After A Disastrous Year For Hedge Funds, Here Are The Biggest Casualties

Closing the book on 2018 couldn't come fast enough for the hedge fund industry, which has had a truly abysmal year, and which saw some quite notable casualties in the past 12 months.

This morning we reported the latest woes to beset Swiss multi-billion fund manager GAM Holdings, which after a series of internal scandals and underperformance, was hit with a record 4.2 billion Swiss francs in outflows in just the past two months, while quant fund losses and asset write-downs hammered total AUM which tumbled by over 24 billion Swiss francs, from CHF 84.4BN as of Jun 30 to just CHF 60.8BN as of Nov 30.

The good news is that while GAM may be suffering from a terminal redemption flight, it is still around to fight another day which is more than some other hedge funds can say.

Overnight, Bloomberg also reported that Philippe Jabre became the latest hedge fund manager to throw in the towel, when he announced he was returning money to investors after an "especially challenging" year, adding to the growing list of hedge-fund veterans giving up on an industry where money-making opportunities have dwindled as a result of the central bank take over of "markets.".

The Geneva-based Jabre Capital Partners SA is returning client money in the three funds personally managed by Jabre, said Mark Cecil, one of the firm’s founding partners. The remaining two funds, one focused on emerging markets and the other on European credit, will keep operating with outside money, he said. Jabre, the founder and chief investment officer of his namesake firm, is selling positions in a “disciplined manner” and intends to return most of the proceeds by February, he wrote in an investor newsletter dated Dec. 12 and obtained by Bloomberg News. Jabre Capital managed about $1.2 billion of assets as of April with more than 40 employees.

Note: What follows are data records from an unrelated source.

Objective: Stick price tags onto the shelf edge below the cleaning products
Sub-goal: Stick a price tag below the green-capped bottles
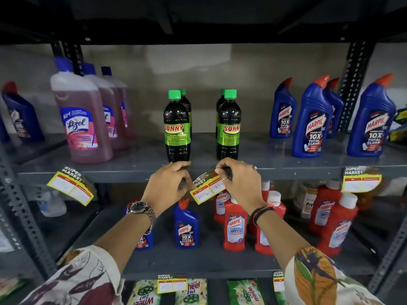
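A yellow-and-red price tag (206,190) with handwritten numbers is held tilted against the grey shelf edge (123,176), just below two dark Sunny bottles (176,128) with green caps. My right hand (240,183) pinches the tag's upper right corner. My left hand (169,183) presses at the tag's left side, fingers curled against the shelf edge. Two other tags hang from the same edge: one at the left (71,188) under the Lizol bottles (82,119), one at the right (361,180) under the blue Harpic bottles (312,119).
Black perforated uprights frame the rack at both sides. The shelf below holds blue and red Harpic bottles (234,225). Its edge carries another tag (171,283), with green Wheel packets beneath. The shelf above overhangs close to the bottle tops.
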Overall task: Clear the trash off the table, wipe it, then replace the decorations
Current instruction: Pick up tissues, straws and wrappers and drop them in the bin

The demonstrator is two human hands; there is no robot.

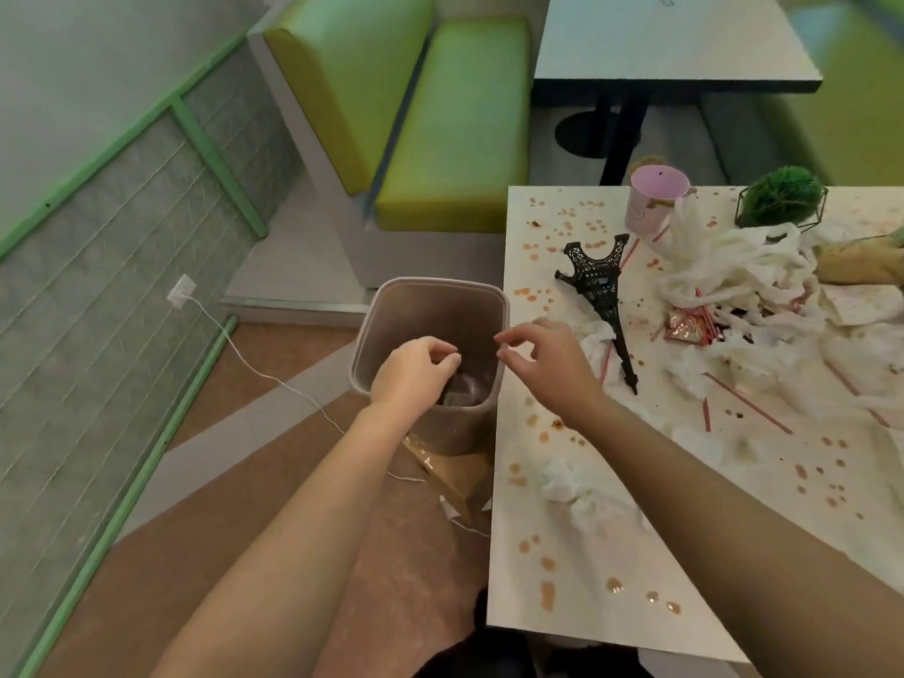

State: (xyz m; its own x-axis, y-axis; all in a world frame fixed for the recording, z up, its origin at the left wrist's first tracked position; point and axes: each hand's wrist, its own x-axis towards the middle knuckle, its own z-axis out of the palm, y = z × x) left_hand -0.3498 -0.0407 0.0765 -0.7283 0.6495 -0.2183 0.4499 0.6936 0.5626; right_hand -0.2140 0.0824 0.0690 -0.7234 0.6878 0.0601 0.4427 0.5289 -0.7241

“In previous periods, weakness created opportunities but as we survey the outlook for 2019, we are concerned that we don’t see those opportunities,” Jabre wrote in the letter. “Both the political and economic outlooks remain confused and without clear direction.”

In his letter to investors, Jabre, now in his late 50s, also said that “financial markets have significantly evolved over the last decade driven by new technologies and the market itself is becoming more difficult to anticipate as traditional participants are imperceptibly replaced by computerized models.”

Another hedge fund which is ruing the takeover of capital markets by central banks and vacuum tubes, and likely won't be around much longer, is Convexity Capital Management, the once iconic hedge fund that was spun out of Harvard University’s endowment in 2005, and has seen its assets fall by almost half in the past year.AUM at the fund overseen by Jack Meyer collapsed to just $1.6 billion at the end of November, according to Bloomberg. That’s down from about $3 billion last year and a peak of $15 billion in 2013 as the fund - like virtually all of its peers - has struggled amid the low-rate environment.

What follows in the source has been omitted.